### What to work on
Line by line, output the data that follows exactly as written.

== Dataset content ==

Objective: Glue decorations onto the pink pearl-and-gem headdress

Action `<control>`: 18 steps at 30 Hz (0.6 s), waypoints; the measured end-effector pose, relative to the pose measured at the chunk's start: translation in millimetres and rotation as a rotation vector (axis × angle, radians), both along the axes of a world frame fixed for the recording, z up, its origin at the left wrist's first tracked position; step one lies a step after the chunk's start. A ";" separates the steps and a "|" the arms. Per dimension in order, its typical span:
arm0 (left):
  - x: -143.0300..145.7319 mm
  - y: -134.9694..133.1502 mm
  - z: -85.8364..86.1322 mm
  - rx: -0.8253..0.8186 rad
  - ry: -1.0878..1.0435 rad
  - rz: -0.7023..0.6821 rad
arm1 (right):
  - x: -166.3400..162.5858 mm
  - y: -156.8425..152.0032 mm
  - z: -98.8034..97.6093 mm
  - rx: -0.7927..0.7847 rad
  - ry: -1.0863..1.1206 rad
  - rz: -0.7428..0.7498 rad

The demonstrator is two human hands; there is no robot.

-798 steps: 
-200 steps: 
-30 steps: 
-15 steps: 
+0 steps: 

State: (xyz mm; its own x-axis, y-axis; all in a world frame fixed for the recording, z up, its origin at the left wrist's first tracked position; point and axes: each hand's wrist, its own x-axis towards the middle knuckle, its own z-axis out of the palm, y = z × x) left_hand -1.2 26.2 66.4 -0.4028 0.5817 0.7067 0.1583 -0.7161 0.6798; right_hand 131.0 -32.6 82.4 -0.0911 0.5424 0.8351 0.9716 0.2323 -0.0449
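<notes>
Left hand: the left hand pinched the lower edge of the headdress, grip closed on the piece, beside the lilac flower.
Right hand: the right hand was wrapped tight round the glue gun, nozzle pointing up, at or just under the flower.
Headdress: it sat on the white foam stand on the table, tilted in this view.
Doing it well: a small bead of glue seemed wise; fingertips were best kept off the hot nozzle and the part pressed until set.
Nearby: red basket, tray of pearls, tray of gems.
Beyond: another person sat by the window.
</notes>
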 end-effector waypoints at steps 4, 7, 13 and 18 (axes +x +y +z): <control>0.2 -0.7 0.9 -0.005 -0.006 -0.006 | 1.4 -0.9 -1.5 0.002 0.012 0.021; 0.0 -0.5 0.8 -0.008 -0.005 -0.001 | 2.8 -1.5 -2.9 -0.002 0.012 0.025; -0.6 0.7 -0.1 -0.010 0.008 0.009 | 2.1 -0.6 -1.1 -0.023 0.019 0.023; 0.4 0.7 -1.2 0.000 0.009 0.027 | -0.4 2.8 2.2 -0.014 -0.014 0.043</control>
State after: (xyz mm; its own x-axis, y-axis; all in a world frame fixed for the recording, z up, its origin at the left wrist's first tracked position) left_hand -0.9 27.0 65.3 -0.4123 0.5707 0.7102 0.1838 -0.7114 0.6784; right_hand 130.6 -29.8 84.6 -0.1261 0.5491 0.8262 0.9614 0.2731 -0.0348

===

### Solution
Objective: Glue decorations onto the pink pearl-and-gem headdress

Action `<control>`: 18 steps at 30 Hz (0.6 s), waypoints; the measured end-effector pose, relative to the pose measured at the chunk's start: translation in millimetres and rotation as a rotation vector (axis × angle, radians), both along the axes of a world frame fixed for the recording, z up, its origin at the left wrist's first tracked position; step one lies a step after the chunk's start. A ";" separates the steps and a "|" the arms. Per dimension in order, its typical span:
arm0 (left):
  - x: -143.0300..145.7319 mm
  - y: -134.9694..133.1502 mm
  - z: -85.8364..86.1322 mm
  - rx: -0.8253..0.8186 rad
  - ry: -1.0878..1.0435 rad
  - rz: -0.7023..0.6821 rad
arm1 (right):
  - x: -166.3400..162.5858 mm
  - y: -156.8425..152.0032 mm
  - z: -98.8034..97.6093 mm
  - rx: -0.7927..0.7847 rad
  - ry: -1.0863..1.1206 rad
  - rz: -0.7428..0.7498 rad

The demonstrator is two human hands; there is no robot.

-798 steps: 
-200 steps: 
-30 steps: 
-15 steps: 
+0 steps: 

State: (xyz mm; its own x-axis, y-axis; all in a world frame fixed for the recording, z up, its origin at the left wrist's first tracked position; point and axes: each hand's wrist, its own x-axis towards the middle knuckle, its own z-axis out of the palm, y = z × x) left_hand -1.2 26.2 66.4 -0.4028 0.5817 0.7067 0.1583 -0.7161 0.6798; right_hand 131.0 -32.6 82.4 -0.0911 0.5424 0.8351 0.9716 0.2323 -0.0449
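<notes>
Left hand: the left hand pinched the lower edge of the headdress, grip closed on the piece, beside the lilac flower.
Right hand: the right hand was wrapped tight round the glue gun, nozzle pointing up, at or just under the flower.
Headdress: it sat on the white foam stand on the table, tilted in this view.
Doing it well: a small bead of glue seemed wise; fingertips were best kept off the hot nozzle and the part pressed until set.
Nearby: red basket, tray of pearls, tray of gems.
Beyond: another person sat by the window.
</notes>
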 end-effector waypoints at steps 4, 7, 13 and 18 (axes +x +y +z): <control>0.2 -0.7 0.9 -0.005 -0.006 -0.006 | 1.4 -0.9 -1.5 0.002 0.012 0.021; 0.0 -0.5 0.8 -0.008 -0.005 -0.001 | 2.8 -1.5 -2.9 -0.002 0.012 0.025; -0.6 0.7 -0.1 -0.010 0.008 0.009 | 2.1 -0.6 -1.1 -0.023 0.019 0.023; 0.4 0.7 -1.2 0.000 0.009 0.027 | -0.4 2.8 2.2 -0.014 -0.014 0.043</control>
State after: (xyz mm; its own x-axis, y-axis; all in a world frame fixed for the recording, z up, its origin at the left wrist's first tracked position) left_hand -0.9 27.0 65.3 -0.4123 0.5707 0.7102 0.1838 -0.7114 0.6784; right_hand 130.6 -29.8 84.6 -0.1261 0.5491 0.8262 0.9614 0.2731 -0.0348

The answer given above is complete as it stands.